Note: This information has not been revised since April 2013 and is scheduled for revision soon.
As laws, rules and technologies have changed recently, there has been a great deal of interest in the topic of captioning video content, particularly web-based video content. This resource was created in response to that need.
Laws related to the accessibility of information technology (IT) have been on the books for many years. In the United States, regulations related to Section 508 of the Rehabilitation Act have clearly stated the requirement that all video content that represents human dialog must be provided with synchronized captioning. The requirements of Section 508 had been interpreted to cover all federal government IT services as well as IT services provided by state government and various entities (including state colleges and universities) in states that receive funds through the Assistive Technology Act. (For more information see “Implications for Higher Education of the American with Disabilities Act and Section 508 of the Rehabilitation Act Amendments of 1998”.)

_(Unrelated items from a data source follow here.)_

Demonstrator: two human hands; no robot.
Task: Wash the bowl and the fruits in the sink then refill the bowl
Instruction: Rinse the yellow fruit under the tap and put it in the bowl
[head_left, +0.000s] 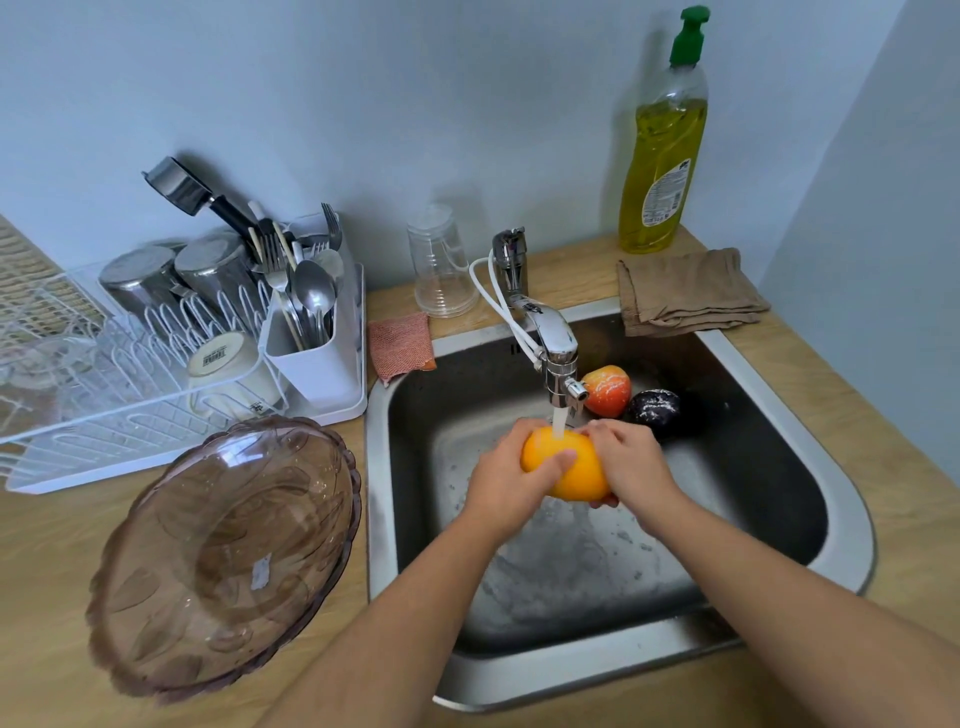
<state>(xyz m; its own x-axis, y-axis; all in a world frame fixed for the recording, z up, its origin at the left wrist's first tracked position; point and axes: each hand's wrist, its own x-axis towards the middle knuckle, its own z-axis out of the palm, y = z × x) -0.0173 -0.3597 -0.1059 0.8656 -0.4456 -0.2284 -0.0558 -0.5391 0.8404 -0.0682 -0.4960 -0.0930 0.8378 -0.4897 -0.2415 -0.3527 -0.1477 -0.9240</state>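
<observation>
An orange is held under the water that runs from the tap, above the steel sink. My left hand grips its left side with the thumb across the front. My right hand cups its right side. A red-and-yellow apple and a dark purple plum, both with soap foam on them, lie at the back of the sink basin. The brown-tinted glass bowl rests upside down on the wooden counter left of the sink.
A white dish rack with steel cups, a mug and a cutlery holder stands at the back left. A pink scrub cloth, a stack of clear cups, a dish soap bottle and a folded brown cloth sit behind the sink.
</observation>
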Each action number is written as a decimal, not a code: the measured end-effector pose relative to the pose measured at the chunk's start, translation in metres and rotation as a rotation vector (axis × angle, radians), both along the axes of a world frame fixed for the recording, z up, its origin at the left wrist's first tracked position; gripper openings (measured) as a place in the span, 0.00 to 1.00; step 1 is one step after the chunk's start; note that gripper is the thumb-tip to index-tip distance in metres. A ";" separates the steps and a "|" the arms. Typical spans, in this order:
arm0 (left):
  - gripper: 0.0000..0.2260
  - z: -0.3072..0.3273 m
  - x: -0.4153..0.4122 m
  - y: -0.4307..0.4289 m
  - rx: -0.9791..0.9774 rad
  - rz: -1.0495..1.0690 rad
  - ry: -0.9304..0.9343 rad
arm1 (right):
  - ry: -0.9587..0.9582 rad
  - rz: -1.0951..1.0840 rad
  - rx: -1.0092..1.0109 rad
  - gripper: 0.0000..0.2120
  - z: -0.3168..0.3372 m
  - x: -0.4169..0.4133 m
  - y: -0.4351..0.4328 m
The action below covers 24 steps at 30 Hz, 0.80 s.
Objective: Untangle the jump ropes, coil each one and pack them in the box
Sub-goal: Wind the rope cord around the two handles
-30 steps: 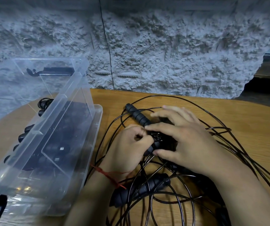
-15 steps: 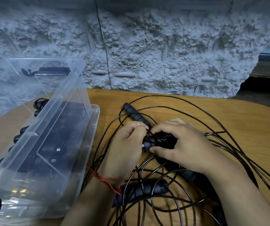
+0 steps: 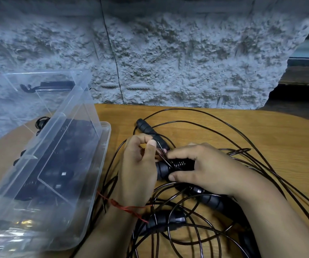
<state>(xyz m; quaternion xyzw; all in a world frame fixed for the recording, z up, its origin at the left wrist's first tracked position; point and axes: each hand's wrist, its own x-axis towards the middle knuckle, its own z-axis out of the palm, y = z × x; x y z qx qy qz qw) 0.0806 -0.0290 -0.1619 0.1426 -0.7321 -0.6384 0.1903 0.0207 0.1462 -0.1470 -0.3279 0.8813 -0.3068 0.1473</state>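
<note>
Head view: pinches a thin cord (image 3: 159,148) in curled left hand (image 3: 138,170), grips the cord-wound handle (image 3: 164,169) in right hand (image 3: 202,170), beside the box (image 3: 92,116). Probably midway: dark bundles (image 3: 56,164) seemingly boxed already, tangled jump ropes (image 3: 161,220) sprawling uncoiled on table (image 3: 261,135).

the light is dim and cool, blue-grey on the rough wall (image 3: 168,53) and warmer on the wooden table (image 3: 271,142). soft shadows lie close under the cords (image 3: 238,150) and beneath the right hand (image 3: 205,170). thin highlights run along the handle (image 3: 162,169) it holds, and small glints sit low on the clear box (image 3: 86,108), near left. wide-angle bending curves the table's far edge; the near corners look smeared.
</note>
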 end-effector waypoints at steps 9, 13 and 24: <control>0.07 -0.008 -0.006 -0.010 0.034 -0.078 -0.095 | 0.074 -0.032 0.025 0.36 -0.002 0.003 0.002; 0.07 -0.016 -0.009 -0.012 -0.013 -0.096 -0.118 | 0.115 -0.052 0.032 0.34 -0.003 0.000 0.000; 0.23 -0.020 -0.027 -0.024 0.331 -0.115 -0.360 | 0.121 -0.101 0.071 0.30 -0.002 -0.001 0.003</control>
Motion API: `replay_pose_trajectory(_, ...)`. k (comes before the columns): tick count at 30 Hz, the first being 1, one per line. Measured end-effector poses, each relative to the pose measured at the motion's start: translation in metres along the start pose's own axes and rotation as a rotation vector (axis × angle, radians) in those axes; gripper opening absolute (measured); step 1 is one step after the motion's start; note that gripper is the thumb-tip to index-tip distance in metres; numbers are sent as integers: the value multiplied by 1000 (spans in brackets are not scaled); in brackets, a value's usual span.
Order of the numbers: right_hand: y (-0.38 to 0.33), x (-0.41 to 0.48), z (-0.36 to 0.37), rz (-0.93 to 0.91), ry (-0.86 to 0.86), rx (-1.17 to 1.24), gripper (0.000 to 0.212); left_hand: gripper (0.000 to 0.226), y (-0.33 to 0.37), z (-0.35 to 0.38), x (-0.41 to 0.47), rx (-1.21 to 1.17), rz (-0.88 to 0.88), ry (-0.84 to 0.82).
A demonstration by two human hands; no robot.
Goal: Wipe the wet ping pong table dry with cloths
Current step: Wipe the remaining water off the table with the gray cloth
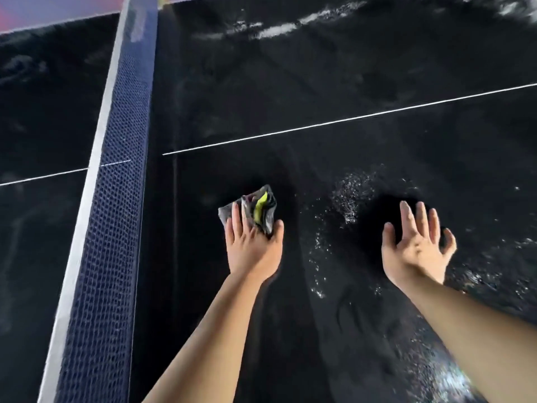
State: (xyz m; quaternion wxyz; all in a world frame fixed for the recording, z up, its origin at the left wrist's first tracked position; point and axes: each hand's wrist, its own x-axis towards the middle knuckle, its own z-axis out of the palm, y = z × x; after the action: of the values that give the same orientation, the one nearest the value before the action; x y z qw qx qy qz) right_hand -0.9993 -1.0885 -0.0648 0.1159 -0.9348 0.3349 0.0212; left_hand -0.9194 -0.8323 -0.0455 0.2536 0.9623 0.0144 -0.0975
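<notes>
The black ping pong table (319,82) is wet, with beads and streaks of water (348,196) glinting between and to the right of my hands. My left hand (252,245) presses a crumpled grey cloth with a yellow stripe (255,207) flat on the table, a little right of the net. My right hand (418,245) is held palm down with its fingers spread, over a very dark patch (386,210). I cannot tell whether that patch is a shadow or a dark cloth.
The dark blue net (116,199) with its white top band runs from top centre to bottom left, close to my left hand. A white centre line (348,119) crosses the table beyond my hands. More water shines at the far edge (276,30) and lower right.
</notes>
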Motion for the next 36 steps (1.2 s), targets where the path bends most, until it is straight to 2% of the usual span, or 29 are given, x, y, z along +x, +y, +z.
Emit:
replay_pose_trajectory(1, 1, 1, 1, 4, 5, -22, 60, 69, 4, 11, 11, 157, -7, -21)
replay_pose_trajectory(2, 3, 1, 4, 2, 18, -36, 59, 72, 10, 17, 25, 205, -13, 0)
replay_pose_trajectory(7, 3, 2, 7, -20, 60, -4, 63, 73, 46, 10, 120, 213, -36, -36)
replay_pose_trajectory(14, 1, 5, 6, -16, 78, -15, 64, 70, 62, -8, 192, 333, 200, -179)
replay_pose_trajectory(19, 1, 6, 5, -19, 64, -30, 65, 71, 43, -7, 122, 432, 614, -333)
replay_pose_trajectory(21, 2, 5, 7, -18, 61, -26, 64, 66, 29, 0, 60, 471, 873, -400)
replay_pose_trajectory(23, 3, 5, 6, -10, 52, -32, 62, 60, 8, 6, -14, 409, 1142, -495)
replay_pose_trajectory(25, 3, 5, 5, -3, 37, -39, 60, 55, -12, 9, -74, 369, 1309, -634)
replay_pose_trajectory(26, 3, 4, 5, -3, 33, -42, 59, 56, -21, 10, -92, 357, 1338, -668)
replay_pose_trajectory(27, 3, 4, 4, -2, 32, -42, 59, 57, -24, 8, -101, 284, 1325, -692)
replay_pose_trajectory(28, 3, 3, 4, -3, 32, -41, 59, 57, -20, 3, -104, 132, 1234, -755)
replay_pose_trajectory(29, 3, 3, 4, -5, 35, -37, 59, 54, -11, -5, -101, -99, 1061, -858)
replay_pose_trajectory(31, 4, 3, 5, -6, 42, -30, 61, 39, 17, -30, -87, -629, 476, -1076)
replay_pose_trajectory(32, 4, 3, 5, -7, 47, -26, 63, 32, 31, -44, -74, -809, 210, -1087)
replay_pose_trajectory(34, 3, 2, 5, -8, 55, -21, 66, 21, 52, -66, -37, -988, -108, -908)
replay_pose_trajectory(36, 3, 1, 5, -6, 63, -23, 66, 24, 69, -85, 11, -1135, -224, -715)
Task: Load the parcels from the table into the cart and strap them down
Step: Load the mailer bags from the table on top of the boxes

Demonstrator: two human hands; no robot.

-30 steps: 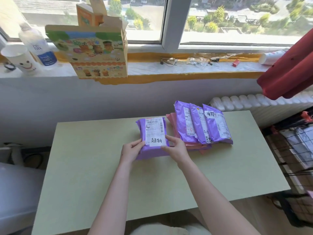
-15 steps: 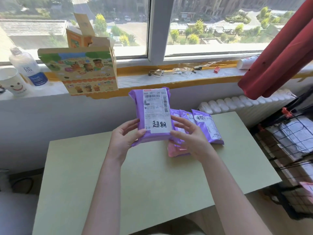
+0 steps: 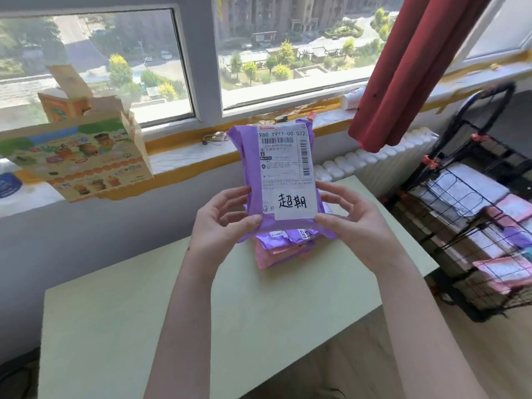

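Printed carton point(image 3: 77, 159) stands on windowsill point(image 3: 184, 156) at 9 o'clock; red curtain point(image 3: 408, 70) hangs at 2 o'clock above white radiator point(image 3: 374, 159).

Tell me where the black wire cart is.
The black wire cart stands at the head view's right edge, beside the pale green table, below the red curtain.

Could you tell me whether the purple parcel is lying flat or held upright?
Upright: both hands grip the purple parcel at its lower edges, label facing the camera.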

In recent legislation, the Federal Communications Commission (FCC) has establishing rules for the closed captioning of video programming delivered via Internet protocol (i.e., IP video), as required by the 21st Century Communications and Video Accessibility Act (CVAA). The new rules govern TV stations, cable systems, broadcast and cable networks and virtually every other professional video program producer who is now, or will be in the future, making programming available online (Tremaine, D. W. JDSupra January 18, 2012).
Apart from the legal requirements to provide captioning for video content, recently the search engine Google has announced that it has begun indexing captioned content from websites that host captioned video content. Since captioned content provides a rich source of keyword data, this means captioned videos will be easier to find in on-line searches. Read more about closed captioning and search engine optimization…
What is captioning?
Captions are text versions of the spoken word used in various forms of multimedia such as movies, television and digital video files. Captions may also be found on videotape, CD-ROM or DVD recordings, as well as occasionally on the broadcast of live events (e.g., closed captioning on television programs). Captions not only display words as the textual equivalent of spoken dialogue or narration, but they also include speaker identification, sound effects, and music description.
The captioning of multimedia enables those who are deaf or hard of hearing to have full access to media materials that otherwise would not be readily available. Though captioning is primarily intended for those who have a disability related to hearing, it has also been found to help those who can hear but are in situations where it is difficult to hear. In addition, captioning has been found to be helpful to individuals who may not be fluent in the language in which the audio is presented.
Common accessibility guidelines indicate that captions should be:
- Synchronized – the text content should appear at approximately the same time that audio would be available.
- Equivalent – content provided in captions should be equivalent to that of the spoken word.
- Available – caption content should be readily available to those who need it.
For video on the web, synchronized, equivalent captions need to be provided any time audio content containing human dialog is present. This pertains to the use of audio and video played through multimedia players such as Quicktime, RealMedia, or Windows Media Player, but can also pertain to such animation technologies as Flash or Shockwave when audio content is a part of the multimedia presentation. (Source: Adapted from WebAIM – Web Captioning Overview)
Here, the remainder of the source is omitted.